Chase leaders Matt Kenseth, Jimmie Johnson stay neck and neck
10/13/2013 12:00 AM
10/13/2013 2:01 AM
In one sense, Chase leaders Matt Kenseth and Jimmie Johnson were right where you’d expect them – matched off virtually side-by-side.
In another sense, neither was where you’d expect him – Victory Lane.
Kenseth finished third Saturday night in the Bank of America 500 to hold a four-point overall Chase lead over Johnson, who finished fourth.
The show at the end was between last season’s champ, Brad Keselowski, and Kasey Kahne, with Keselowski winning the race to salvage something from what has been a brutal season.
Kenseth and Johnson – two of the smoothest, steadiest drivers in NASCAR – conserved what they could toward the big picture.
“You have to be good enough to finish top-5 every week to win this,” said Kenseth, who didn’t look anything like a top-5 finisher the first half of the race.
Kenseth qualified poorly – 20th. And his car certainly didn’t handle well initially.
“I was getting cranky (with his crew) about not getting my car to turn. They did a pretty incredible job to get it back there (in contention). They really hit it (in the third pit stop), found something I liked. I could pass people again.”

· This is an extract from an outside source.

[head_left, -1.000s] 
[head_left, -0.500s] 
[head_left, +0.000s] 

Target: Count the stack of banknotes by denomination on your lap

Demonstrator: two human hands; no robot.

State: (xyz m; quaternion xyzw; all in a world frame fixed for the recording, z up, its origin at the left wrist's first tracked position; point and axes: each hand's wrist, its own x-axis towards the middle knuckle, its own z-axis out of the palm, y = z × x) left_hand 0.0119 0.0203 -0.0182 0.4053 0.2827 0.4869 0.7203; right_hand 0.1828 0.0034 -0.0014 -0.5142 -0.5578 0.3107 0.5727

So much so that on the final restart, with 26 laps left, Kenseth was back in position to win.
“It was crazy,” he said, “the two cars in front of me took two tires (versus Kenseth’s four). I couldn’t believe I had a chance to win it again. I had to get around Kasey, and I couldn’t get it done.”
That restart was trouble for Johnson.
“I pushed the 5 (Kahne) off into Turn 1, and I was too close to him and washed into his wake,” Johnson said. “I lost too much (track position) at that point.”
Now comes a trip to Talladega, a superspeedway that requires restrictor plates and is famous for chain-reaction wrecks. It’s a place where a driver can do everything right and still have a horrible day.
Kenseth refuses to stew about all that.
“You can get nervous and depressed, thinking about crashing, or you can see it as an opportunity,“ Kenseth said. “To be nervous about it before you go seems like a waste of time.”